■ ABOUT THIS EXERCISE:
Please output the entries below without altering a single character.

EXCERPTED DATA START

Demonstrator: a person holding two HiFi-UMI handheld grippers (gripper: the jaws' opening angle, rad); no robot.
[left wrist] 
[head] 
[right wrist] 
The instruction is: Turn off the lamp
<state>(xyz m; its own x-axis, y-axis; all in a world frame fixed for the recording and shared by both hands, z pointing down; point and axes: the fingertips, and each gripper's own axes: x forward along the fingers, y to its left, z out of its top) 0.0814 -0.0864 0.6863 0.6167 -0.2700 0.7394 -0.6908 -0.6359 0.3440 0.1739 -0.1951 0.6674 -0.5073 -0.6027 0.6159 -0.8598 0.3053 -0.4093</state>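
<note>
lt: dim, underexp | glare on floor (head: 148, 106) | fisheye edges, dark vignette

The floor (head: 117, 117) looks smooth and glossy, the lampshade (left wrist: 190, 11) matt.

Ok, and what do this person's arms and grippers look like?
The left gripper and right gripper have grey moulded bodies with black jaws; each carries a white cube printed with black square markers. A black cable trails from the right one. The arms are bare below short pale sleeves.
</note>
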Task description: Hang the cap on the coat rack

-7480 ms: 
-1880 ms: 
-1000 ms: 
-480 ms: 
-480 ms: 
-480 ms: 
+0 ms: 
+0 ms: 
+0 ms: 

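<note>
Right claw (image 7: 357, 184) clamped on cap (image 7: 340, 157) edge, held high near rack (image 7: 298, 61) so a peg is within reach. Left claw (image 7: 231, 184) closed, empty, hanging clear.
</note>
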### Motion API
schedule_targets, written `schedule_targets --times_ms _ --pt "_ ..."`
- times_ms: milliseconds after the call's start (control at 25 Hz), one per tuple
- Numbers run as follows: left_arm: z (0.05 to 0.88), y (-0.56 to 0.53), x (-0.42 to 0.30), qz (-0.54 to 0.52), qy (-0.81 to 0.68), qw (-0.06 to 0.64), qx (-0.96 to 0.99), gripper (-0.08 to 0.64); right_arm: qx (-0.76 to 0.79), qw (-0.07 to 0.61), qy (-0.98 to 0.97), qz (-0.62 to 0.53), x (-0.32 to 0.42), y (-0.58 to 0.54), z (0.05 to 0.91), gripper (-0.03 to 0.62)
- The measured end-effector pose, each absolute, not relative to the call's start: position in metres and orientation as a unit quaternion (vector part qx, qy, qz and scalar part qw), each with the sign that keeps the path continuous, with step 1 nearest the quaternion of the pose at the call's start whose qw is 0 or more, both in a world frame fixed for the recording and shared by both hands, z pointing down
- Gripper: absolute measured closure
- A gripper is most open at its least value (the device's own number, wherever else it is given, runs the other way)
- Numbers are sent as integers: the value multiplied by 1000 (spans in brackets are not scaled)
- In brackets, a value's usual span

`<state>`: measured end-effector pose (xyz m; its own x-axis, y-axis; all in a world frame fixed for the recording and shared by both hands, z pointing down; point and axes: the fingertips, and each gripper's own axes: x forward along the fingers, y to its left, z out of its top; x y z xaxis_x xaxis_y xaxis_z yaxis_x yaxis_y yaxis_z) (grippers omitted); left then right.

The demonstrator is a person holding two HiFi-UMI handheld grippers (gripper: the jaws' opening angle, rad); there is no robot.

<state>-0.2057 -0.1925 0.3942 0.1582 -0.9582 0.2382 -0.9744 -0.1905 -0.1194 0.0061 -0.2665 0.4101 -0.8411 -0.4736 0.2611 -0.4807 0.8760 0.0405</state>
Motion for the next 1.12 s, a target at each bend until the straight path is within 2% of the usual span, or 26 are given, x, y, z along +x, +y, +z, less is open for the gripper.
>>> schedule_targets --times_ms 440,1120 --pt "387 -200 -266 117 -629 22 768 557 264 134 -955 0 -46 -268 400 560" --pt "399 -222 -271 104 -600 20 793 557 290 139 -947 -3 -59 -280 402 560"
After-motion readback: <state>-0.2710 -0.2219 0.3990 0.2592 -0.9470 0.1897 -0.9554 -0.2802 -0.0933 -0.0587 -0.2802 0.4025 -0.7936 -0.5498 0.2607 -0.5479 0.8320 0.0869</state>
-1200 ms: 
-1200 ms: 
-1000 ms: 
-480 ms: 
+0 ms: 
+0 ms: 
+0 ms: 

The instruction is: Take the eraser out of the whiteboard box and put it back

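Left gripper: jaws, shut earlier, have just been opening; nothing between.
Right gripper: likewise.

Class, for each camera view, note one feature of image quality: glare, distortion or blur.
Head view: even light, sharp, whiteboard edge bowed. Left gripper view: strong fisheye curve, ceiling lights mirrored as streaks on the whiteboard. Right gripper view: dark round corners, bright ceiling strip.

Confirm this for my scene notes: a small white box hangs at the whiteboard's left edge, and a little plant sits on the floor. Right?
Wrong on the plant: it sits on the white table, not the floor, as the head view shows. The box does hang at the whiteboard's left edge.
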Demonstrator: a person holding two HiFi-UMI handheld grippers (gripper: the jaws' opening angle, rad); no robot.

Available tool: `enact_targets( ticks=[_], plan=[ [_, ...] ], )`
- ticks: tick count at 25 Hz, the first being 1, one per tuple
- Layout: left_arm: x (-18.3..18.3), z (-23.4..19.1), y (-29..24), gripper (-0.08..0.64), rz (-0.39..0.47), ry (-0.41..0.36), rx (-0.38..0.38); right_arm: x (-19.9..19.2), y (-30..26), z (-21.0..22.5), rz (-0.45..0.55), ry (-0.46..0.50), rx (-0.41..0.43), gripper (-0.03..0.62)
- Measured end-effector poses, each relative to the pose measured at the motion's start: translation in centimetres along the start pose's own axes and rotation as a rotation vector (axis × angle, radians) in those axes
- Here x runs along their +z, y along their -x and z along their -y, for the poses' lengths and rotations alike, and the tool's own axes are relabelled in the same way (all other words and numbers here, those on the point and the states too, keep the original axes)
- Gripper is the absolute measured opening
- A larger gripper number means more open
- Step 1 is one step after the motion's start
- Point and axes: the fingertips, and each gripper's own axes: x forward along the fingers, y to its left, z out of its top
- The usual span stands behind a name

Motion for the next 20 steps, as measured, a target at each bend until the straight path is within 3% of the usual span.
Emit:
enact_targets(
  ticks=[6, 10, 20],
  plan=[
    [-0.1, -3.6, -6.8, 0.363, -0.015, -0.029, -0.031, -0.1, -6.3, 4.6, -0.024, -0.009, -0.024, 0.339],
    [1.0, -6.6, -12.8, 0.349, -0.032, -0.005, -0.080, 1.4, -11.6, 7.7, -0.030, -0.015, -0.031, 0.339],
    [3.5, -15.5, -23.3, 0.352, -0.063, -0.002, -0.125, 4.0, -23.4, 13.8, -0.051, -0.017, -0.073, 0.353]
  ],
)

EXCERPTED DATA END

■ EXERCISE OUTPUT:
Demonstrator: a person holding two HiFi-UMI handheld grippers (gripper: the jaws' opening angle, rad); no robot.
[left wrist] 
[head] 
[right wrist] 
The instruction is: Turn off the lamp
<state>(xyz m; its own x-axis, y-axis; all in a world frame fixed for the recording and shared by both hands, z pointing down; point and axes: the fingertips, and each gripper's own axes: x forward along the fingers, y to its left, z out of its top) 0.0814 -0.0864 0.6863 0.6167 -0.2700 0.7394 -0.6908 -0.6359 0.3440 0.1739 -0.1951 0.6674 -0.5073 -0.6027 0.6159 -0.8598 0.3053 -0.4093</state>
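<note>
lt: dim, underexp | glare on floor (head: 148, 106) | fisheye edges, dark vignette

The floor (head: 117, 117) looks smooth and glossy, the lampshade (left wrist: 190, 11) matt.

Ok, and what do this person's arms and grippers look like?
The left gripper and right gripper have grey moulded bodies with black jaws; each carries a white cube printed with black square markers. A black cable trails from the right one. The arms are bare below short pale sleeves.
</note>
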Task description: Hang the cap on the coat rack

-7480 ms: 
-1880 ms: 
-1000 ms: 
-480 ms: 
-480 ms: 
-480 ms: 
+0 ms: 
+0 ms: 
+0 ms: 

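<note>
Right claw (image 7: 357, 184) clamped on cap (image 7: 340, 157) edge, held high near rack (image 7: 298, 61) so a peg is within reach. Left claw (image 7: 231, 184) closed, empty, hanging clear.
</note>
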### Motion API
schedule_targets, written `schedule_targets --times_ms _ --pt "_ ..."`
- times_ms: milliseconds after the call's start (control at 25 Hz), one per tuple
- Numbers run as follows: left_arm: z (0.05 to 0.88), y (-0.56 to 0.53), x (-0.42 to 0.30), qz (-0.54 to 0.52), qy (-0.81 to 0.68), qw (-0.06 to 0.64), qx (-0.96 to 0.99), gripper (-0.08 to 0.64); right_arm: qx (-0.76 to 0.79), qw (-0.07 to 0.61), qy (-0.98 to 0.97), qz (-0.62 to 0.53), x (-0.32 to 0.42), y (-0.58 to 0.54), z (0.05 to 0.91), gripper (-0.03 to 0.62)
- The measured end-effector pose, each absolute, not relative to the call's start: position in metres and orientation as a unit quaternion (vector part qx, qy, qz and scalar part qw), each with the sign that keeps the path continuous, with step 1 nearest the quaternion of the pose at the call's start whose qw is 0 or more, both in a world frame fixed for the recording and shared by both hands, z pointing down
- Gripper: absolute measured closure
- A gripper is most open at its least value (the device's own number, wherever else it is given, runs the other way)
- Numbers are sent as integers: the value multiplied by 1000 (spans in brackets are not scaled)
- In brackets, a value's usual span

`<state>`: measured end-effector pose (xyz m; its own x-axis, y-axis; all in a world frame fixed for the recording and shared by both hands, z pointing down; point and axes: the fingertips, and each gripper's own axes: x forward along the fingers, y to its left, z out of its top; x y z xaxis_x xaxis_y xaxis_z yaxis_x yaxis_y yaxis_z) (grippers omitted); left then right.

The demonstrator is a person holding two HiFi-UMI handheld grippers (gripper: the jaws' opening angle, rad); there is no robot.

<state>-0.2057 -0.1925 0.3942 0.1582 -0.9582 0.2382 -0.9744 -0.1905 -0.1194 0.0061 -0.2665 0.4101 -0.8411 -0.4736 0.2611 -0.4807 0.8760 0.0405</state>
Motion for the next 1.12 s, a target at each bend until the straight path is within 2% of the usual span, or 26 are given, x, y, z along +x, +y, +z, less is open for the gripper.
>>> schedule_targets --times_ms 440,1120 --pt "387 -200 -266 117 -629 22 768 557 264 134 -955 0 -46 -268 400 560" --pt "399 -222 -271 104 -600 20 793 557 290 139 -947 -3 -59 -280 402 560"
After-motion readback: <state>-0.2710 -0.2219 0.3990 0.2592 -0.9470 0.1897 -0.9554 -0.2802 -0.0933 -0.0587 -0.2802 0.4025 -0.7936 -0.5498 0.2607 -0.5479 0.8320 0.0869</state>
-1200 ms: 
-1200 ms: 
-1000 ms: 
-480 ms: 
+0 ms: 
+0 ms: 
+0 ms: 

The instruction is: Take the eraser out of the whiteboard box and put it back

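Left gripper: jaws, shut earlier, have just been opening; nothing between.
Right gripper: likewise.

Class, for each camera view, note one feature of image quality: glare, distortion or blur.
Head view: even light, sharp, whiteboard edge bowed. Left gripper view: strong fisheye curve, ceiling lights mirrored as streaks on the whiteboard. Right gripper view: dark round corners, bright ceiling strip.

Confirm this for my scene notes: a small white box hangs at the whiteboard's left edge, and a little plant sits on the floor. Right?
Wrong on the plant: it sits on the white table, not the floor, as the head view shows. The box does hang at the whiteboard's left edge.
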Demonstrator: a person holding two HiFi-UMI handheld grippers (gripper: the jaws' opening angle, rad); no robot.

Available tool: `enact_targets( ticks=[_], plan=[ [_, ...] ], )`
- ticks: tick count at 25 Hz, the first being 1, one per tuple
- Layout: left_arm: x (-18.3..18.3), z (-23.4..19.1), y (-29..24), gripper (-0.08..0.64), rz (-0.39..0.47), ry (-0.41..0.36), rx (-0.38..0.38); right_arm: x (-19.9..19.2), y (-30..26), z (-21.0..22.5), rz (-0.45..0.55), ry (-0.46..0.50), rx (-0.41..0.43), gripper (-0.03..0.62)
- Measured end-effector poses, each relative to the pose measured at the motion's start: translation in centimetres along the start pose's own axes and rotation as a rotation vector (axis × angle, radians) in those axes
- Here x runs along their +z, y along their -x and z along their -y, for the poses' lengths and rotations alike, and the tool's own axes are relabelled in the same way (all other words and numbers here, those on the point and the states too, keep the original axes)
- Gripper is the absolute measured opening
- A larger gripper number means more open
- Step 1 is one step after the motion's start
- Point and axes: the fingertips, and each gripper's own axes: x forward along the fingers, y to its left, z out of its top
- The usual span stands behind a name

Motion for the next 20 steps, as measured, a target at each bend until the straight path is within 3% of the usual span.
Emit:
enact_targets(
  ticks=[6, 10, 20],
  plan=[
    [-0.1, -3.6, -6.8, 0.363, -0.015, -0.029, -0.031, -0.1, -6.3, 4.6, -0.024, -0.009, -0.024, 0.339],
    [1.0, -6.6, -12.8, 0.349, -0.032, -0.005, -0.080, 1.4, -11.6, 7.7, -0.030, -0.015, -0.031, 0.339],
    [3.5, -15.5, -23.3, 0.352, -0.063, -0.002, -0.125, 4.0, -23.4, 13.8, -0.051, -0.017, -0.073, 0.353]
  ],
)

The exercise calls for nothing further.